(Recorded data)
# # #
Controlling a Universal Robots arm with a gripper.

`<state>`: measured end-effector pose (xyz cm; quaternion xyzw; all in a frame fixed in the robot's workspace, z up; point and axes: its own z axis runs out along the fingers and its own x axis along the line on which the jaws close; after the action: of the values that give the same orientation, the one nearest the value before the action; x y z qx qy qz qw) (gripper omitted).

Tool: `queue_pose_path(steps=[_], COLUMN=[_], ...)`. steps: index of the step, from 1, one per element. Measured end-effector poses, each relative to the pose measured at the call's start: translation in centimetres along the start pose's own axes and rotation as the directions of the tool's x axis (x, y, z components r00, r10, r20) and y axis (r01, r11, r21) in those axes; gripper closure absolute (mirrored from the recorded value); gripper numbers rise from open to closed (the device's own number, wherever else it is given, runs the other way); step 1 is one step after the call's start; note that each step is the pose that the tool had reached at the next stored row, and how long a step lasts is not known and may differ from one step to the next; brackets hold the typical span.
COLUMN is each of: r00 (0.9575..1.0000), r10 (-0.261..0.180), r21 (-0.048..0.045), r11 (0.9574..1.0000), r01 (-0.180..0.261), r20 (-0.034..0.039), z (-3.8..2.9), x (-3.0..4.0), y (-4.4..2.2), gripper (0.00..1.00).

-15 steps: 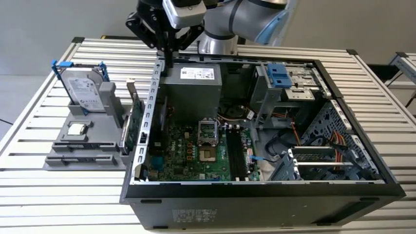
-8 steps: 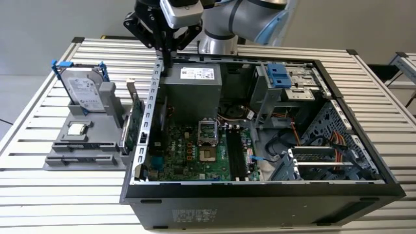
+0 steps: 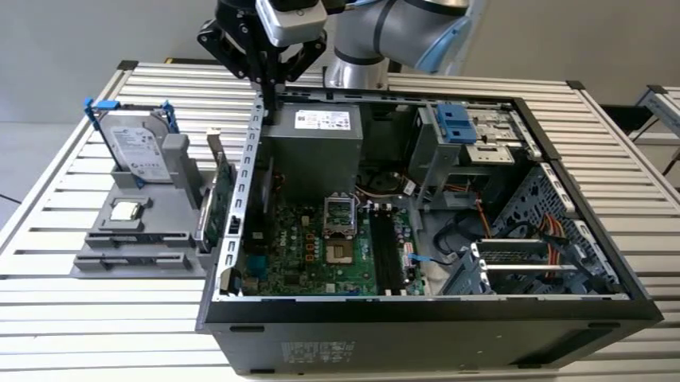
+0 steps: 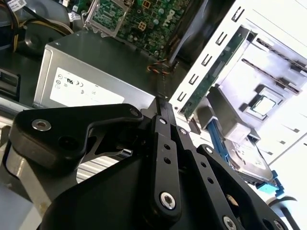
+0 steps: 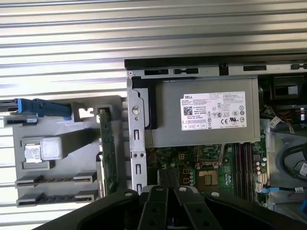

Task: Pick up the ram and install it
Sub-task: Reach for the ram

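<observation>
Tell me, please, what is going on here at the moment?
A robot arm's gripper hangs over the side wall of an open computer case, right beside the power supply. Whether it carries the ram cannot be told from these views. On the grey parts holder next to the case stand a hard drive with blue clips and a green expansion card, and a processor lies there too.

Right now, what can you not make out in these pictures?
The ram: it is unclear whether the end effector holds it, because its own black body covers the tip in both wrist views.
The motherboard, first wrist view: partly behind the end effector.
The hard drive, second wrist view: partly behind the end effector too.
</observation>
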<state>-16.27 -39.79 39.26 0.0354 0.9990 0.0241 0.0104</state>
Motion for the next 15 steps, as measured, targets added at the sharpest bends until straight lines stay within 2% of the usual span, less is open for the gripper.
queue_pose_path(steps=[15], r00=[1.0], r10=[0.0], r21=[0.0001], r11=[1.0], r01=[0.0], r20=[0.0], z=[-0.02], x=[0.77], y=[-0.05], gripper=[1.0])
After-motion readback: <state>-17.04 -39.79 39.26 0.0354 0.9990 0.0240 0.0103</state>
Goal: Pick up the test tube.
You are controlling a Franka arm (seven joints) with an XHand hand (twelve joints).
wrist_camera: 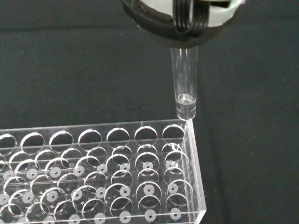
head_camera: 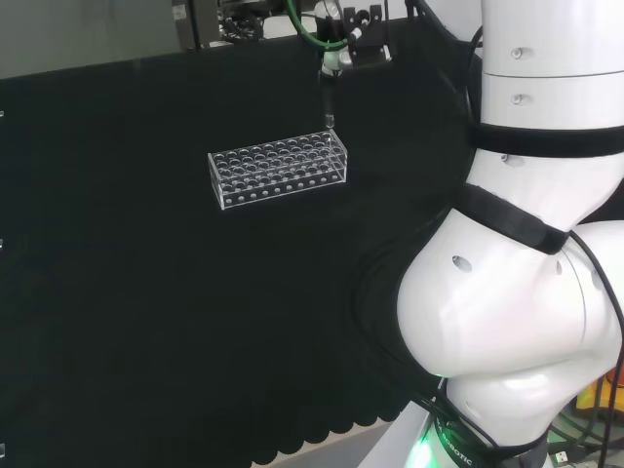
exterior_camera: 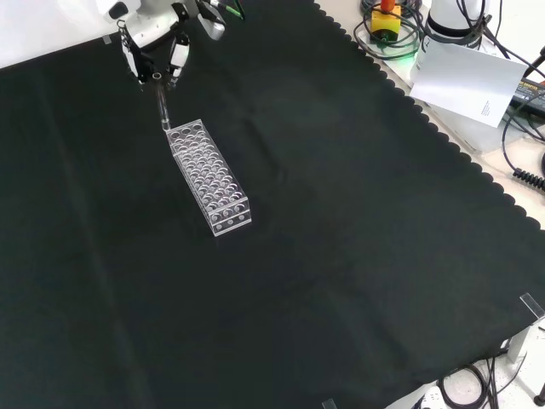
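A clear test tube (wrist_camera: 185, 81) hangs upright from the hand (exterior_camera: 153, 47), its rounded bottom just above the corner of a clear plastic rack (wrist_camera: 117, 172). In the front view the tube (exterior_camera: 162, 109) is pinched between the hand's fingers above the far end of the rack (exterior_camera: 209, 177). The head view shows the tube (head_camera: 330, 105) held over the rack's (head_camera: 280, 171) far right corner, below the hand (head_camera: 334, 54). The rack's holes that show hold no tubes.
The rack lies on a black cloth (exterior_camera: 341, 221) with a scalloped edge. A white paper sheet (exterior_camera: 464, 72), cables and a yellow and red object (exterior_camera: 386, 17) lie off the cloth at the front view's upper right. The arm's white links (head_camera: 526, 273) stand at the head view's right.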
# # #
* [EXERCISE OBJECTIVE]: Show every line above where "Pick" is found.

* [RESPONSE]:
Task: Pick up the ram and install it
Goal: Pick up the test tube.

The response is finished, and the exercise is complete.